Health information including chronic disease, the number of prescribed medication and daily fluid intake are likewise registered at baseline through a self-reported questionnaire. The question concerning chronic disease is two-item (i.e., yes or no response possibility) with the possibility to specify the diagnoses. The question concerning the use of prescription medication is also two-item (i.e., yes or no response possibility, and if yes, the number of medications). Over the counter medicines are not accounted for in this study. Daily fluid intake (i.e., water, soft drink, coffee, tee, juice, milk and fruit syrup) is five-item (i.e., 0-½, ½-1, 1–1½, 1½-2, and > 2 l response possibility).

Physical tests

Walking speed

Self-selected walking speed is associated with fall status [67]. A 10 m walking test (walk timed section), includes an acceleration and deceleration zone of 5 m each, is used as a measure for walking speed. This test is found to be valid and reliable for community-dwelling older adults [85]. The participant is standing still in the anatomical neutral position and asked to walk straight forward at a self-selected walking speed. The timed walking distance of 10 m, measured in seconds, is only known by the tester, and the participant is instructed to walk to an endpoint further than 10 m. This is repeated three times, with a 20 s pause between each trial. The fastest value in m/s is noted as final score. The test can be performed with a walking-devise if necessary. The standardization of the Danish version implicates a static start, where other versions have a 5 m. acceleration and deceleration zone. However, a study by Lindholm et al. has shown that there does not appear to be a need for using an acceleration distance among people with mild Parkinson’s disease [68]. The participants in this study had an average comfortable walking speed equivalent to 1,15 m/s, which is quite similar to the average walking speed for community-dwelling older adults [85].

Muscular strength

Other studies have found an association between handgrip strength and risk of falling [70, 71] and therefore it is relevant to explore if a similar association is present in a Danish population. Grip strength is measured with Saehan Digital Hand-Dynamometer. The participant is asked to sit in a chair with the upper arm along the side of the body and elbow flexed at 90 degrees. The participant is instructed to squeeze the handle as hard as possible for 3 s, followed by a 30 s pause between each test. Both arms are tested three times and the highest score for each arm is extracted for data analysis purpose.

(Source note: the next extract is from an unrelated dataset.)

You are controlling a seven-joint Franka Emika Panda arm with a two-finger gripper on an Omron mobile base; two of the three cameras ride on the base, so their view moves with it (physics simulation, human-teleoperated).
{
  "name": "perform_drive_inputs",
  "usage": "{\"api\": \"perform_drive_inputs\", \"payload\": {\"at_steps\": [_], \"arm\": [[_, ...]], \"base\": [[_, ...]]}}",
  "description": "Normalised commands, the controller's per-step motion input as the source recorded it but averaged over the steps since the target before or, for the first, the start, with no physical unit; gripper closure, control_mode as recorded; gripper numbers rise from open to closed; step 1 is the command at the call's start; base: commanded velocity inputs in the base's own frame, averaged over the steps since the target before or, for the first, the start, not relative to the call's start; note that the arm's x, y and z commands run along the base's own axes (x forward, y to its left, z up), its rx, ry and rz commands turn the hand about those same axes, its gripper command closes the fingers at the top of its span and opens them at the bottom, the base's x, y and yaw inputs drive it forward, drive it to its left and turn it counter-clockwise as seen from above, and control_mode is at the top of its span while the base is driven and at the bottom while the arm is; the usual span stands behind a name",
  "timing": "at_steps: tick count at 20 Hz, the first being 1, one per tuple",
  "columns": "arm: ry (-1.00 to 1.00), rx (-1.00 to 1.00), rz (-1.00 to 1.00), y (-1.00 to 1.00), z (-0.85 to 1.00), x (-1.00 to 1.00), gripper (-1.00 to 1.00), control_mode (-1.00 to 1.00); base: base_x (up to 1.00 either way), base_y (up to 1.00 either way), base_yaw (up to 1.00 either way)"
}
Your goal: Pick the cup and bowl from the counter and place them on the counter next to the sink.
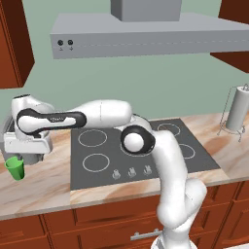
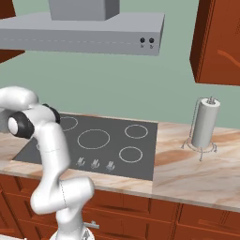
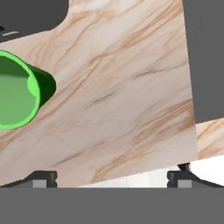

A thirty seconds sit-to-stand test is used as a measure for lower limb strength. The participant starts by sitting on a chair with armrests, with the upper body free of the backrest and arms crossed in over the chest. The subject is instructed to perform as many sit-to-stand movements as possible within a 30 s timeframe. This test is found reliable and valid as a strength measure for lower limb [69, 86, 87] and an important predictor for risk of falling with a cut-off score of eight repetitions [88,89,90].

Balance

To explore the postural balance of the elderly, a clinical test battery (Mini BESTest) and a force platform (AMTI®, model: Dual-top AccuSway, Watertown, Massachusetts, USA) are used. The Mini BESTest employs 14 different physical tasks challenging both the proactive and reactive balance of the elderly. Each item has a score from 0 to 2 (2 = best score), with a maximum score of 28 points. This test is known to be both valid and reliable to community-dwelling older adults with balance deficits [91, 92], with a cut-off score of 16 as a predictor for risk of falling [74].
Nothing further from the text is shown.